Генрих бросается к окну и выглядывает в мягкие сумерки. Совы, живущие на чердаках этого старого здания, принялись ухать, и когда король стоит у окна, большая белая сипуха беззвучно скользит мимо, вскинув тихие крылья. По всему городу звонят колокола. На мгновение я задумываюсь о том, что станется с этим королем, если колокола переменят звон и люди услышат призыв к восстанию.

– Вы напишете сыну, – выплевывает Генрих, не оборачиваясь. – И велите ему приехать в Англию, чтобы встретиться со мной лицом к лицу, по-мужски. Вы отречетесь от него. Скажете ему, что он вам больше не сын, раз выступил против вашего короля. Я не потерплю частичной верности. Или вы служите мне, или вы его мать. Можете выбрать.

– Вы мой король, – просто отвечаю я. – Вам на роду было написано стать королем, вы всегда были моим королем. Я не могу это отрицать. Вам судить, что лучше для всего королевства и для меня, вашей покорной и любящей служанки.

Он оборачивается, смотрит на меня, и внезапно его гнев точно испаряется. Генрих улыбается, словно я сказала что-то очень здравое с его точки зрения.

– Мне на роду было написано стать королем, – тихо произносит он. – Это воля Господа. Говорить иное – лгать пред Ним. Скажите это сыну.

Я киваю.

– Бог отодвинул Артура, чтобы сделать меня королем, – напоминает он мне, едва ли не смущенно. – Разве не так? Вы видели, как Он это совершил. Вы были свидетелем.

Я не показываю, чего мне стоит разговор о смерти Артура с его младшим братом.

– Сам Господь посадил вас на трон, – соглашаюсь я.

– Лучший выбор, – отвечает он.

Я в знак согласия склоняю голову.

Король вздыхает, словно наконец добрался до места, где ему будет спокойно.

Я бросаю взгляд на Кромвеля; похоже, аудиенция окончена. Кромвель кивает, он несколько бледен.
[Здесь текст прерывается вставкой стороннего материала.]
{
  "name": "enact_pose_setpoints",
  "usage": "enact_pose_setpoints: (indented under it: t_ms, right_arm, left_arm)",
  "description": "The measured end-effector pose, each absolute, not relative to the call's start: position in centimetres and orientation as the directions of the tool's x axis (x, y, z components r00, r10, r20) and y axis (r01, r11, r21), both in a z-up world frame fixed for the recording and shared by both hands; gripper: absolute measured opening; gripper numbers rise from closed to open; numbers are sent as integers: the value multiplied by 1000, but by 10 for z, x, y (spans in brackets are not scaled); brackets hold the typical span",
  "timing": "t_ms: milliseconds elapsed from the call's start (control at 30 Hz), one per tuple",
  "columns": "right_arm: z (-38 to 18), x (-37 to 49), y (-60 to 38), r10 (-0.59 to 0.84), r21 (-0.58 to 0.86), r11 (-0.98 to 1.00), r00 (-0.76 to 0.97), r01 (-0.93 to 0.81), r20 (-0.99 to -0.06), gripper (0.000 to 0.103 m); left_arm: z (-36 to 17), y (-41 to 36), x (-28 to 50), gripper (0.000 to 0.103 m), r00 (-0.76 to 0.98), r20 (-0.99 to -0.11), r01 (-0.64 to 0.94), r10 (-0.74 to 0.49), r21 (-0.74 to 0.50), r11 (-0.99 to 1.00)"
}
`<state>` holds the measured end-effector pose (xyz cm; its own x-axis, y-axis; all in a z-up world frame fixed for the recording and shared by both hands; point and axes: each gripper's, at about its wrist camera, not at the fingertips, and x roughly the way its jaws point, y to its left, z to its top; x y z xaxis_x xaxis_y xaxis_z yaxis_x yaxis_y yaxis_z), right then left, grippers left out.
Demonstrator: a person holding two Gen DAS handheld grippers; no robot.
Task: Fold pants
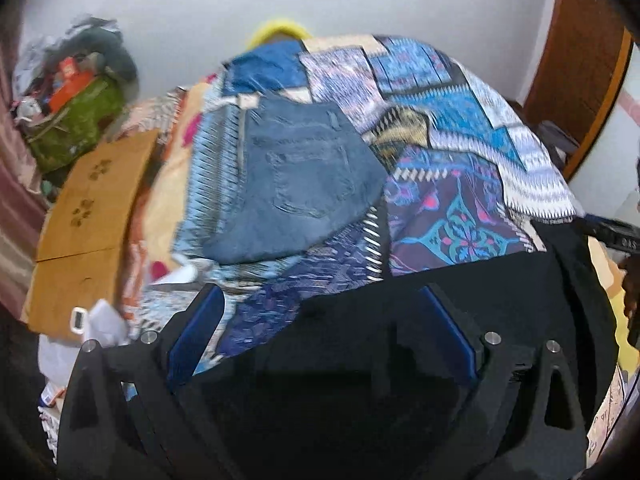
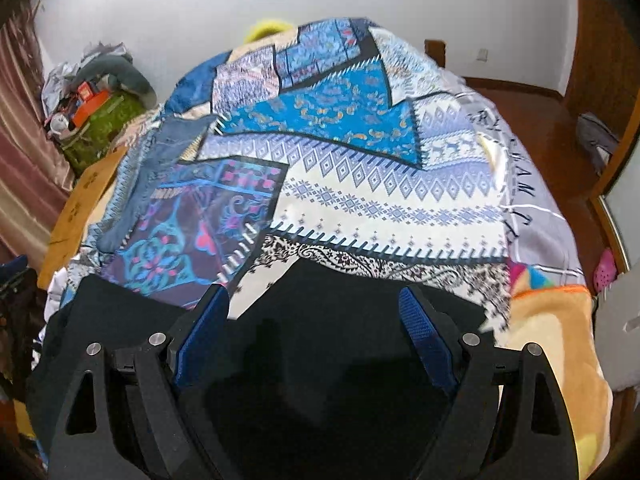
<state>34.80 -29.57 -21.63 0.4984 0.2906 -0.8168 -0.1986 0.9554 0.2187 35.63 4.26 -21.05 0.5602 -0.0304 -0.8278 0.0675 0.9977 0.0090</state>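
Black pants lie spread over the near edge of a bed covered by a blue patchwork sheet. My left gripper hangs over them, open, with its blue pads wide apart and the black cloth below the gap. In the right wrist view the black pants fill the bottom, and my right gripper is open above them, its pads touching nothing. A folded pair of blue jeans rests farther up the bed on the left, and the jeans show only as an edge in the right wrist view.
A cardboard box stands left of the bed, with a clutter pile and green bag behind it. An orange blanket hangs at the near right corner. Wooden floor and a pink slipper are on the right. White wall behind.
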Motion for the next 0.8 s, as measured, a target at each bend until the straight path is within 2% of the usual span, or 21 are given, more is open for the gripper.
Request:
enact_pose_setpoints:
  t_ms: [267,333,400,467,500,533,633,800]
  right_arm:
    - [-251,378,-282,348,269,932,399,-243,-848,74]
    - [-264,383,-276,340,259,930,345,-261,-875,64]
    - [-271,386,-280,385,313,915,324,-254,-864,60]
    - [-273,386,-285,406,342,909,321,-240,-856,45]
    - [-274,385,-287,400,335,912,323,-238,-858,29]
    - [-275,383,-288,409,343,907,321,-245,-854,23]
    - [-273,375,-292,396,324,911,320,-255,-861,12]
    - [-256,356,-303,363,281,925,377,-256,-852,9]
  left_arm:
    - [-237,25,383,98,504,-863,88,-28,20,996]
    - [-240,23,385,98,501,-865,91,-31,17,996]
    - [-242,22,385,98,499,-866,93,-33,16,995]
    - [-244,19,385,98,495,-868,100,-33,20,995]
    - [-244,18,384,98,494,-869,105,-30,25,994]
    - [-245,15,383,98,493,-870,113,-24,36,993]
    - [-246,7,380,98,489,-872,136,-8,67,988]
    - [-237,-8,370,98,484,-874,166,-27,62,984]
Я думаю, что Кромвелю иной раз тоже приходится глубоко копать, чтобы найти мужество перед лицом чудовища, которое он создал.

Я делаю реверанс и собираюсь развернуться, чтобы выйти, но незаметное предупреждающее движение руки секретаря, который молча стоит у дальнего края стола, напоминает мне, что нам больше не позволено поворачиваться к королю спиной. Он так велик, что, покидая его, мы должны пятиться.

Я из старой королевской семьи Англии. Мой отец был братом двух королей. Мгновение, долю мгновения я думаю, что буду выглядеть глупо, если попячусь, выказывая почтение этому толстому тирану, повернувшемуся ко мне спиной; он даже не видит преклонения, которое мне велено изобразить. Потом я думаю, что глуп лишь тот, у кого не получится выжить в наше опасное время, и улыбаюсь Томасу Кромвелю, как бы говоря, – если только он способен понять, – насколько мы готовы унизиться, мы с вами? Чтобы сберечь головы на плечах? Я снова делаю реверанс, прохожу шесть шагов спиной вперед, нащупываю за спиной дверную ручку и выскальзываю прочь.